This is the mail archive of the
gcc-patches@gcc.gnu.org
mailing list for the GCC project.
Re: [PATCH 3/4, libgomp] Resolve deadlock on plugin exit, HSA plugin parts
- From: Martin Jambor <mjambor at suse dot cz>
- To: Chung-Lin Tang <cltang at codesourcery dot com>
- Cc: gcc-patches <gcc-patches at gcc dot gnu dot org>
- Date: Thu, 24 Mar 2016 19:40:48 +0100
- Subject: Re: [PATCH 3/4, libgomp] Resolve deadlock on plugin exit, HSA plugin parts
- Authentication-results: sourceware.org; auth=none
- References: <56EFCB59 dot 7050205 at codesourcery dot com>
Hi,
On Mon, Mar 21, 2016 at 06:22:17PM +0800, Chung-Lin Tang wrote:
> Hi Martin, I think you're the one to CC for this,
> as I mentioned in the first email, this has been build tested, however I did
> not know if I could test this without a Radeon card. If convenient,
> could you or anyone familiar with the setup do a make check-target-libgomp
> with this patch series?
>
> Thanks,
> Chung-Lin
>
>
> * plugin/plugin-hsa.c (hsa_warn): Adjust 'hsa_error' local variable
> to 'hsa_error_msg', for clarity.
> (hsa_fatal): Likewise.
> (hsa_error): New function.
> (init_hsa_context): Change return type to bool, adjust to return
> false on error.
> (queue_callback): Adjust to call hsa_error.
> (GOMP_OFFLOAD_get_num_devices): Adjust to handle init_hsa_context
> return value.
> (GOMP_OFFLOAD_init_device): Change return type to bool, adjust to
> return false on error.
> (get_agent_info): Adjust to return NULL on error.
> (destroy_hsa_program): Change return type to bool, adjust to
> return false on error.
> (GOMP_OFFLOAD_load_image): Adjust to return -1 on error.
> (destroy_module): Change return type to bool, adjust to
> return false on error.
> (GOMP_OFFLOAD_unload_image): Likewise.
> (GOMP_OFFLOAD_fini_device): Likewise.
> (GOMP_OFFLOAD_alloc): Change to return NULL when called.
> (GOMP_OFFLOAD_free): Change to return false when called.

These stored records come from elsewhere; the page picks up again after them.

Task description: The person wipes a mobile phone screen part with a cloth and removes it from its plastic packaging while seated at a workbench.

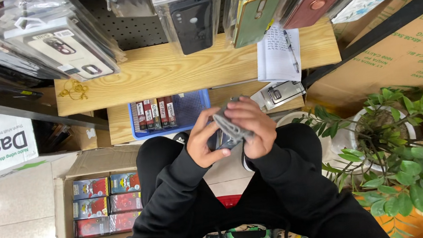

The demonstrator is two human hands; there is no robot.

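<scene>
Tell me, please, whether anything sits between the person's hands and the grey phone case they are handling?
Nothing visible does. Both hands already grip the grey phone case: the left hand holds it from below and the right hand wraps over its top, fingers pressed directly on it. The blue basket lies beyond, not between.

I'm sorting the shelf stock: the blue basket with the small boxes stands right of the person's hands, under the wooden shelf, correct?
Not quite: in the head view the blue basket stands left of the hands, not right. It does sit under the wooden shelf, with small boxes in it.
</scene>
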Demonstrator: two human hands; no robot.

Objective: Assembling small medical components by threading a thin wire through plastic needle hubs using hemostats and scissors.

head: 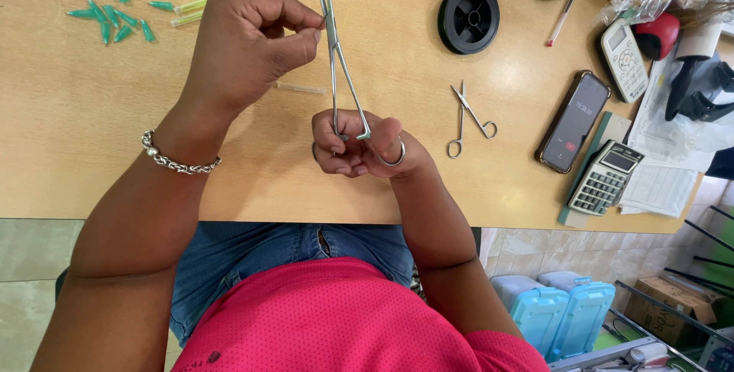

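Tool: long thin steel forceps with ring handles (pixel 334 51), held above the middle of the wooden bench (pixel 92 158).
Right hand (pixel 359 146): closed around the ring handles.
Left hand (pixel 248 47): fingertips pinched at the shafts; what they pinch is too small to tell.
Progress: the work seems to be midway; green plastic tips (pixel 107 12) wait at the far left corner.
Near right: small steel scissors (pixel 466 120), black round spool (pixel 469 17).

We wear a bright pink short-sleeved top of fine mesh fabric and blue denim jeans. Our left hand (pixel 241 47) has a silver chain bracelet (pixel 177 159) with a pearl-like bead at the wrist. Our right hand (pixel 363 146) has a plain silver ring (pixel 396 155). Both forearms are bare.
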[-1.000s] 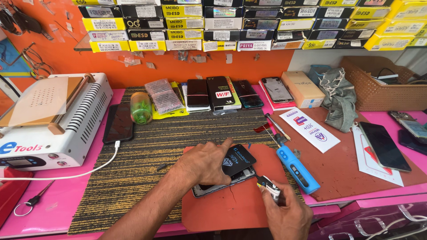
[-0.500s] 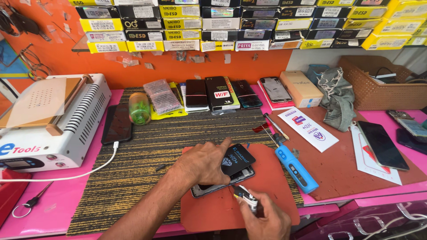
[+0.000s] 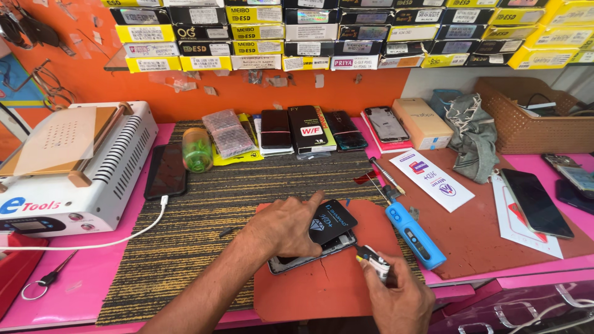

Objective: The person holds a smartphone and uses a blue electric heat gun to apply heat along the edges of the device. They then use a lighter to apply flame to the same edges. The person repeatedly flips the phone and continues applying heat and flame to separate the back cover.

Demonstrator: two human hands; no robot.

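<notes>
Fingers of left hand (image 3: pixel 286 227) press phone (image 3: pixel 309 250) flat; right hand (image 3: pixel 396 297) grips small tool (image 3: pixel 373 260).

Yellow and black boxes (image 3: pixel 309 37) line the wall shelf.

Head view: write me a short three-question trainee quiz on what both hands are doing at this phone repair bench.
1. True or false: the left hand presses down on the opened black smartphone lying on the red rubber mat.
2. Which hand holds the small black-and-white tool at the phone's edge? A) left B) right
3. What lies just right of the phone: a blue electric screwdriver or a green bottle?

Key: 1 true. 2 B, the right hand. 3 the blue electric screwdriver.
</notes>
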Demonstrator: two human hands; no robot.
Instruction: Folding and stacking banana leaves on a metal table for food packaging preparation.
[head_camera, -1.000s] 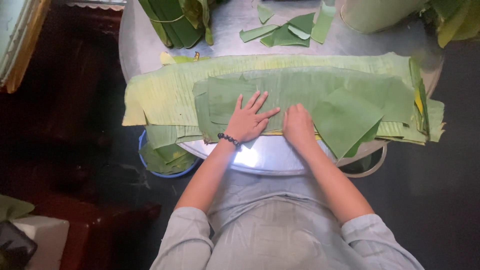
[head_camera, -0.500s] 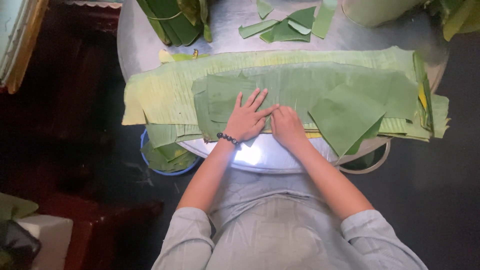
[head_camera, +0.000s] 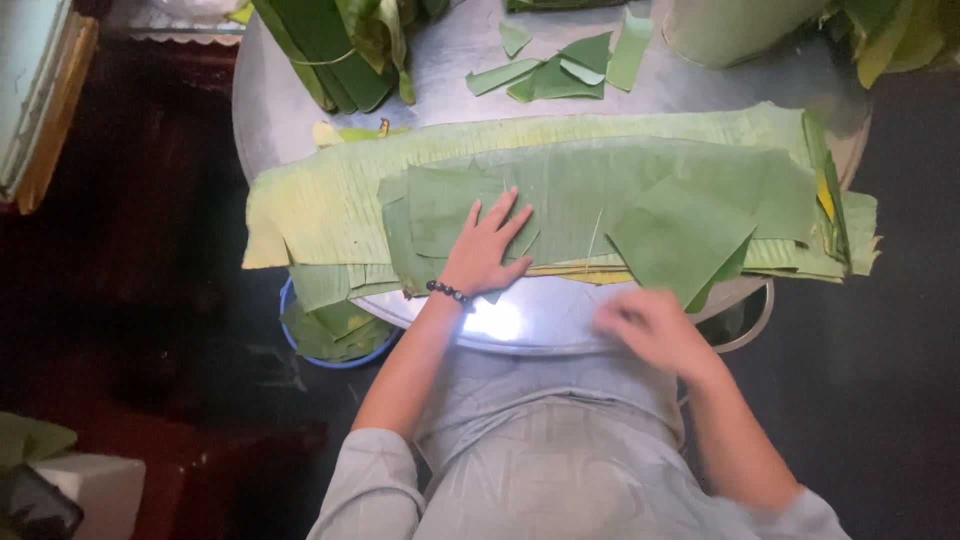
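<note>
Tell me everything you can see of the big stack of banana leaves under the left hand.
The stack of banana leaves lies flat across the near half of the round metal table, overhanging its edge at both ends. Long pale yellow-green sheets lie at the bottom; darker green cut pieces lie on top, one squarish piece tilted at the right. Fine ribs run across the leaves, and some edges look frayed and yellowed. The left hand presses flat on the top pieces, fingers spread. The right hand is blurred, off the stack near the table's front edge.
</note>
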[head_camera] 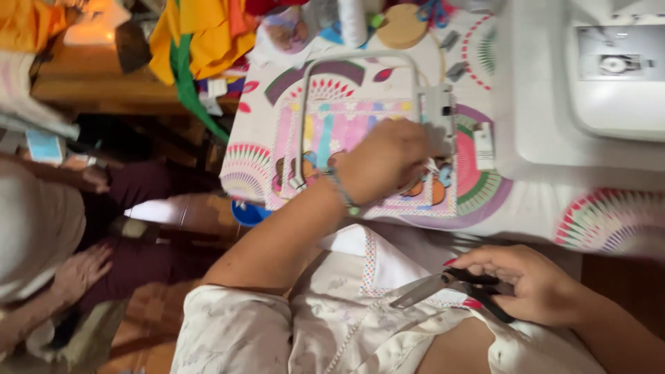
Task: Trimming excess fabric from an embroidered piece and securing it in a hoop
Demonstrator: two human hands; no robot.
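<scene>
On lap, right hand [537, 284] fingers gripping scissors [450, 285], left hand [384, 163] on hoop [360, 59], grip unclear, blurred.

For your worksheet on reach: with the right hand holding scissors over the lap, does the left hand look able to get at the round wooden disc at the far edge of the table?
Probably yes. The left hand rests on the embroidery hoop, and the wooden disc lies just beyond the hoop's far side, with only flat patterned cloth between. The right hand and scissors are well clear.

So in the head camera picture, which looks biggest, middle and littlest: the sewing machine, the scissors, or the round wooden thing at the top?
1. White sewing machine, by far the largest.
2. Scissors in the right hand; being nearer the camera may enlarge them.
3. Round wooden disc, smallest.
</scene>
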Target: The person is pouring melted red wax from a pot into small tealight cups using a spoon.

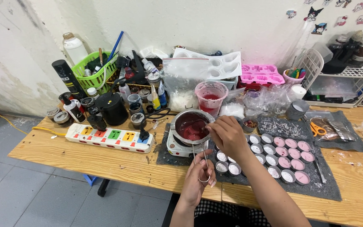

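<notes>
A small metal pot (pixel 191 126) of red liquid sits on a white electric hotplate (pixel 178 147). My left hand (pixel 198 178) grips the pot's wire handle (pixel 201 162) near the table's front edge. My right hand (pixel 228 135) hovers at the pot's right rim, fingers pinched on a thin stick that reaches into the red liquid. Right of the hotplate, several small round metal cups (pixel 274 157) stand in rows on a grey mat (pixel 328 189), some filled white, some pink.
A white power strip (pixel 110 137) lies left of the hotplate. Behind stand a pink-stained measuring cup (pixel 211 96), bottles, a green basket (pixel 92 73), silicone moulds (pixel 260 75) and plastic bags. Orange scissors (pixel 316 128) and a white rack (pixel 349 80) are at the right.
</notes>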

> (GOMP_OFFLOAD_dev2host): Likewise.
> (GOMP_OFFLOAD_host2dev): Likewise.
> (GOMP_OFFLOAD_dev2dev): Likewise.
On the whole, I am fine with the patch but there are two issues:
First, and generally, when you change the return type of a function,
you must document what return values mean in the comment of the
function. Most importantly, it must be immediately apparent whether a
function returns true or false on failure from its comment. So please
fix that.
Second...
> Index: libgomp/plugin/plugin-hsa.c
> ===================================================================
> --- libgomp/plugin/plugin-hsa.c (revision 234358)
> +++ libgomp/plugin/plugin-hsa.c (working copy)
> @@ -175,10 +175,10 @@ hsa_warn (const char *str, hsa_status_t status)
> if (!debug)
> return;
>
> - const char *hsa_error;
> - hsa_status_string (status, &hsa_error);
> + const char *hsa_error_msg;
> + hsa_status_string (status, &hsa_error_msg);
>
> - fprintf (stderr, "HSA warning: %s\nRuntime message: %s", str, hsa_error);
> + fprintf (stderr, "HSA warning: %s\nRuntime message: %s", str, hsa_error_msg);
> }
>
> /* Report a fatal error STR together with the HSA error corresponding to STATUS
> @@ -187,12 +187,25 @@ hsa_warn (const char *str, hsa_status_t status)
> static void
> hsa_fatal (const char *str, hsa_status_t status)
> {
> - const char *hsa_error;
> - hsa_status_string (status, &hsa_error);
> + const char *hsa_error_msg;
> + hsa_status_string (status, &hsa_error_msg);
> GOMP_PLUGIN_fatal ("HSA fatal error: %s\nRuntime message: %s", str,
> - hsa_error);
> + hsa_error_msg);
> }
>
> +/* Like hsa_fatal, except only report error message, and return FALSE
> + for propagating error processing to outside of plugin. */
> +
> +static bool
> +hsa_error (const char *str, hsa_status_t status)
> +{
> + const char *hsa_error_msg;
> + hsa_status_string (status, &hsa_error_msg);
> + GOMP_PLUGIN_error ("HSA fatal error: %s\nRuntime message: %s", str,
> + hsa_error_msg);
> + return false;
> +}
> +
> struct hsa_kernel_description
> {
> const char *name;
...
> /* Callback of dispatch queues to report errors. */
> @@ -454,7 +471,7 @@ queue_callback (hsa_status_t status,
> hsa_queue_t *queue __attribute__ ((unused)),
> void *data __attribute__ ((unused)))
> {
> - hsa_fatal ("Asynchronous queue error", status);
> + hsa_error ("Asynchronous queue error", status);
> }
...I believe this hunk is wrong. Errors reported in this way mean
that something is very wrong and generally happen during execution of
code on HSA GPU, i.e. within GOMP_OFFLOAD_run. And since you left
calls in create_single_kernel_dispatch, which is called as a part of
GOMP_OFFLOAD_run, intact, I believe you actually want to leave
hsa_fatel here too.
Thanks,
Martin